From: "Summers, Stuart" <stuart.summers@intel.com>
To: "Brost, Matthew" <matthew.brost@intel.com>
Cc: "intel-xe@lists.freedesktop.org" <intel-xe@lists.freedesktop.org>,
"Vishwanathapura,
Niranjana" <niranjana.vishwanathapura@intel.com>,
"Cavitt, Jonathan" <jonathan.cavitt@intel.com>
Subject: Re: [PATCH] drm/xe: Add min and max context TLB invalidation sizes
Date: Mon, 23 Mar 2026 19:18:54 +0000 [thread overview]
Message-ID: <8e8d66b91bcb33072e27537ec4b856f68247fa5b.camel@intel.com> (raw)

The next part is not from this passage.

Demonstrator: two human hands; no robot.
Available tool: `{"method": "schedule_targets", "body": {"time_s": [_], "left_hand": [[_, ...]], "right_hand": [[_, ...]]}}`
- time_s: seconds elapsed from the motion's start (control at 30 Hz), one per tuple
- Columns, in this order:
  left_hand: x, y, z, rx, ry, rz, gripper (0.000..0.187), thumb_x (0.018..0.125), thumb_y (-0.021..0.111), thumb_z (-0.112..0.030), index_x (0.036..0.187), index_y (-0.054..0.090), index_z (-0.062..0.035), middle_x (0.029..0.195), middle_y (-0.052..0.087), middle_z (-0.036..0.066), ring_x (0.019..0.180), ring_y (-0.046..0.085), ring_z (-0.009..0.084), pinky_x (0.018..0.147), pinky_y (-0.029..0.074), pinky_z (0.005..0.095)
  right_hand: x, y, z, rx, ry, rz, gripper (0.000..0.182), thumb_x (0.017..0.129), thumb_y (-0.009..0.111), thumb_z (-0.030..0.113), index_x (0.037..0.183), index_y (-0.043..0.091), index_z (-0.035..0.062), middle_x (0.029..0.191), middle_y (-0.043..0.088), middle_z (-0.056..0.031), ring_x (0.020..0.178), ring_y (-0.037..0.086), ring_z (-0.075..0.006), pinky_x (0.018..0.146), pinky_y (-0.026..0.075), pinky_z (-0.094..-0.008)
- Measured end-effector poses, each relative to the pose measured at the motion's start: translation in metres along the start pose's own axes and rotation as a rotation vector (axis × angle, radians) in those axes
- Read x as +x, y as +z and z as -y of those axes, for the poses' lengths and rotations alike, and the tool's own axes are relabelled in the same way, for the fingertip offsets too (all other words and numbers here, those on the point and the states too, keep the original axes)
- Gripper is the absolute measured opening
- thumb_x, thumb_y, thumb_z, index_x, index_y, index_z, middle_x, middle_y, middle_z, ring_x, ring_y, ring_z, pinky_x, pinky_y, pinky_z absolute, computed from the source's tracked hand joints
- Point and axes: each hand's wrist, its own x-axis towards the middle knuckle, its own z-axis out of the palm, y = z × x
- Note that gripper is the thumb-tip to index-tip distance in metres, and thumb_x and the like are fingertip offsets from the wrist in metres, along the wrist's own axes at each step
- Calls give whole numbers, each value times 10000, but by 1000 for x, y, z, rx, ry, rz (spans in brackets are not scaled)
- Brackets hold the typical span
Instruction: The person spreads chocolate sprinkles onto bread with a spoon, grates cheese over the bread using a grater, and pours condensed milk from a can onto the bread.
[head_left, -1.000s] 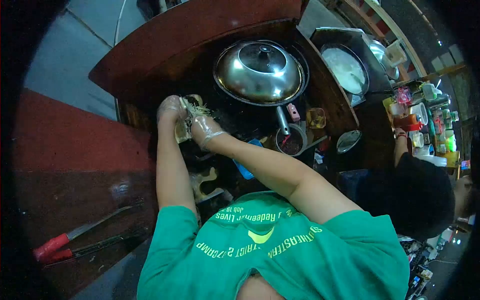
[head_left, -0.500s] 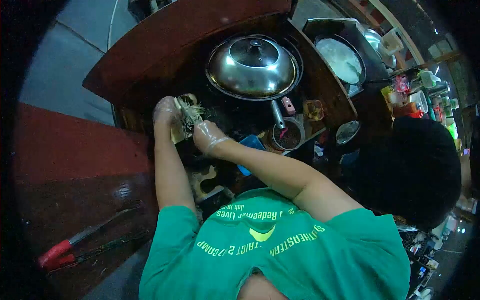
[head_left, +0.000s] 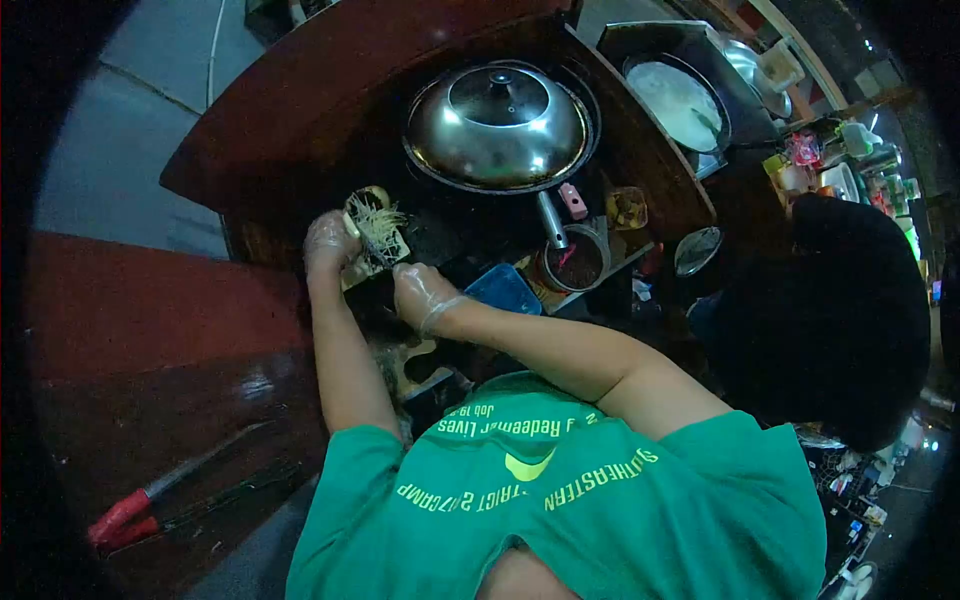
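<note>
My left hand (head_left: pixel 331 241), in a clear plastic glove, is closed at the left edge of a pale block of food whose form is partly hidden. Thin pale shreds (head_left: pixel 376 228) lie in a loose pile just right of its fingers. My right hand (head_left: pixel 422 297), also in a clear glove, is closed below and right of the shreds, near their lower edge. What it grips is too small and dark to make out. A round yellowish piece (head_left: pixel 374 196) sits above the pile.
A lidded steel wok (head_left: pixel 500 145) stands above right, its handle over a tub of dark contents (head_left: pixel 577 262). A blue container (head_left: pixel 505 290) is beside my right forearm. Red-handled tongs (head_left: pixel 125 510) lie lower left. A pan of white liquid (head_left: pixel 675 105) and a dark rounded shape (head_left: pixel 820 320) are right.
My right hand has drawn down and slightly right, away from the shreds, so more of the pile shows. The whole view has shifted a little. My left hand stays at the food.
</note>
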Motion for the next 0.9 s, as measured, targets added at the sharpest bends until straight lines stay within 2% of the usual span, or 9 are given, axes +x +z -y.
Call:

In-Reply-To: <acF3Gp800SnB/g5D@lstrano-desk.jf.intel.com>
On Mon, 2026-03-23 at 10:23 -0700, Matthew Brost wrote:
> On Fri, Mar 20, 2026 at 08:46:30PM +0000, Stuart Summers wrote:
> > Allow platform-defined TLB invalidation min and max lengths.
> >
> > This gives finer granular control to which invalidations we
> > decide to send to GuC. The min size is essentially a round
> > up. The max allows us to switch to a full invalidation.
> >
> > The expectation here is that GuC will translate the full
> > invalidation in this instance into a series of per context
> > invalidaitons. These are then issued with no H2G or G2H
> > messages and therefore should be quicker than splitting
> > the invalidations from the KMD in max size chunks and sending
> > separately.
> >
> > v2: Add proper defaults for min/max if not set in the device
> > structures
> > v3: Add coverage for pow-of-2 out of bounds cases
> >
> > Signed-off-by: Stuart Summers <stuart.summers@intel.com>
> > Reviewed-by: Jonathan Cavitt <jonathan.cavitt@intel.com>
> > ---
> > drivers/gpu/drm/xe/xe_device_types.h | 4 +++
> > drivers/gpu/drm/xe/xe_guc_tlb_inval.c | 39 +++++++++++++++++------
> > ----
> > drivers/gpu/drm/xe/xe_pci.c | 3 +++
> > drivers/gpu/drm/xe/xe_pci_types.h | 2 ++
> > 4 files changed, 34 insertions(+), 14 deletions(-)
> >
> > diff --git a/drivers/gpu/drm/xe/xe_device_types.h
> > b/drivers/gpu/drm/xe/xe_device_types.h
> > index 615218d775b1..0c4168fe2ffb 100644
> > --- a/drivers/gpu/drm/xe/xe_device_types.h
> > +++ b/drivers/gpu/drm/xe/xe_device_types.h
> > @@ -137,6 +137,10 @@ struct xe_device {
> > u8 vm_max_level;
> > /** @info.va_bits: Maximum bits of a virtual
> > address */
> > u8 va_bits;
> > + /** @info.min_tlb_inval_size: Minimum size of
> > context based TLB invalidations */
> > + u64 min_tlb_inval_size;
> > + /** @info.max_tlb_inval_size: Maximum size of
> > context based TLB invalidations */
> > + u64 max_tlb_inval_size;
> >
> > /*
> > * Keep all flags below alphabetically sorted
> > diff --git a/drivers/gpu/drm/xe/xe_guc_tlb_inval.c
> > b/drivers/gpu/drm/xe/xe_guc_tlb_inval.c
> > index ced58f46f846..e9e0be94ceef 100644
> > --- a/drivers/gpu/drm/xe/xe_guc_tlb_inval.c
> > +++ b/drivers/gpu/drm/xe/xe_guc_tlb_inval.c
> > @@ -115,14 +115,23 @@ static int send_page_reclaim(struct xe_guc
> > *guc, u32 seqno,
> > G2H_LEN_DW_PAGE_RECLAMATION, 1);
> > }
> >
> > +/*
> > + * Ensure that roundup_pow_of_two(length) doesn't overflow.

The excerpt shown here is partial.